Exploring the performance of quadrupole, time-of-flight, and multi-collector ICP-MS for dual-isotope detection on single nanoparticles and cells.

ABSTRACT

To meet the demand for multi-element/isotope analysis at the single nanoparticle (NP) or cell level, different types of inductively coupled plasma mass spectroscopy (ICP-MS) have been used to simultaneously monitor multiple mass-to-charge ratios in single-particle/cell ICP-MS (SP/SC-ICP-MS) analysis. Systematic evaluation and comparison of the performance of these techniques are urgently required.
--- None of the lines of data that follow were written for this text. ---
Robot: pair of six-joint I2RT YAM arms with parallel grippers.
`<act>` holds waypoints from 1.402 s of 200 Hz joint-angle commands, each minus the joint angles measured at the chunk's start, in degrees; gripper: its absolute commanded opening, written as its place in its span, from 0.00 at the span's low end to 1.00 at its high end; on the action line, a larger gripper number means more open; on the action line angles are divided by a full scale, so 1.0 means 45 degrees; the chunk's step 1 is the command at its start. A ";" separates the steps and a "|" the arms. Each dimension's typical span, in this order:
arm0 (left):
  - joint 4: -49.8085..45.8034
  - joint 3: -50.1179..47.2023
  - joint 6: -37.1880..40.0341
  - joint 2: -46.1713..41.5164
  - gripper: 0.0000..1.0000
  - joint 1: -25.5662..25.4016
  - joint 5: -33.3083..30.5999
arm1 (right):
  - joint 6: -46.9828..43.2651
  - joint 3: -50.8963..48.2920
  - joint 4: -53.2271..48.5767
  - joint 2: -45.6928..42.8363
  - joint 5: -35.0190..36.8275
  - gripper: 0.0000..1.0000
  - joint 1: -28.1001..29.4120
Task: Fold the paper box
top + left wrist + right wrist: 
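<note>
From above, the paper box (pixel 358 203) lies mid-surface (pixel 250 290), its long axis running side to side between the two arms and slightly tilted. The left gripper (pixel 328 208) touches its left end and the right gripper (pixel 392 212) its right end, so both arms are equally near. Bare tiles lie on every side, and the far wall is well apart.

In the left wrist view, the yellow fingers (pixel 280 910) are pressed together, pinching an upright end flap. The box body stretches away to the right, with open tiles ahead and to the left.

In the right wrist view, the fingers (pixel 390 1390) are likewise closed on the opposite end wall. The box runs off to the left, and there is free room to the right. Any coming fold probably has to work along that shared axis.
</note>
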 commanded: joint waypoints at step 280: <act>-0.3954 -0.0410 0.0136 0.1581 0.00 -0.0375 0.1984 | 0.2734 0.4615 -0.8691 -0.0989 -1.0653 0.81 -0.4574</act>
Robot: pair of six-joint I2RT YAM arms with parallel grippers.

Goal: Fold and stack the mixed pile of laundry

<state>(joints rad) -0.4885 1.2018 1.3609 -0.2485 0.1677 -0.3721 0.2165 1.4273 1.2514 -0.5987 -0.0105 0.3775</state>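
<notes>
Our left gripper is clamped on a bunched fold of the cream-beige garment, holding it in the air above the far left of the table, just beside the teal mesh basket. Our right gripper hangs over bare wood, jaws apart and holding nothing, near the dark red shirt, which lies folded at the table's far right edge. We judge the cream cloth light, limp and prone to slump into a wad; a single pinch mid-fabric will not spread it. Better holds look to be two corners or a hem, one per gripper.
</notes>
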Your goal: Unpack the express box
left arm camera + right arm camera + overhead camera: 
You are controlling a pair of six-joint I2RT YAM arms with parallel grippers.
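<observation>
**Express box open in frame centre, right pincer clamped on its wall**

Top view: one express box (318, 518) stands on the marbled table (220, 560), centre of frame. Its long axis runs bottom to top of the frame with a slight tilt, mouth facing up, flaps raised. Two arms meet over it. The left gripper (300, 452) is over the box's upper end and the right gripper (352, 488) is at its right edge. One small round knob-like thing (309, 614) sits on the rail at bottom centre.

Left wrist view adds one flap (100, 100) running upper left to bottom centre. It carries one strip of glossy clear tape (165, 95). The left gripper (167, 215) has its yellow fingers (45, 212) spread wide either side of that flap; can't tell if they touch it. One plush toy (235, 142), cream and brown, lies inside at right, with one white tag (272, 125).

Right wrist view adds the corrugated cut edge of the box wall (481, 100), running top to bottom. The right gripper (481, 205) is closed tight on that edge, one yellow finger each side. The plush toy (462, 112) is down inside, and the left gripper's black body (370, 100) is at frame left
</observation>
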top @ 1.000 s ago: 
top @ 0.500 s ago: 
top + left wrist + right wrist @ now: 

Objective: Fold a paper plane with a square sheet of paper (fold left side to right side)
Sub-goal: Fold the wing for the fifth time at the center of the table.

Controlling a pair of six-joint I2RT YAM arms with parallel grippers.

Herein, three ICP-quadrupole (Q)-MS, two ICP-time of flight (TOF)-MS, and one multi-collector (MC)-ICP-MS instruments were employed to simultaneously detect 107Ag and 109Ag on single Ag NPs and Ag-exposed cyanobacteria cells. The evaluation was conducted by comparing the measured event-specific 109Ag107Ag ratios with the natural ratio. Duration of NP or cell events and time resolution in the peak hopping mode were the main factors affecting the performance of ICP-Q-MS. Under the optimal condition (100 µs for both dwell time and settling time), less than 45% of the NP or cell events had a 109Ag107Ag ratio deviating <30% from the natural ratio. Most events obtained via ICP-TOF-MS were paired events with both isotopes detected. For large-size NPs and cells with high exposure levels, nearly 80% of the events had a ratio deviation within ±30%. MC-ICP-MS performed particularly well in isotope determination with all the events having a ratio deviation within ±5%. For ICP-TOF-MS and MC-ICP-MS, the signal intensity of the events was the main factor affecting the accuracy of the measured 109Ag107Ag ratios due to the counting statistics. The established methods and results provide insight on the analyses of two elements/isotopes or more on single NPs or cells. Based on the comparison of the advantages and limitations of these instruments, this study provides a critical reference for future multi-element/isotope SP/SC-ICP-MS analyses.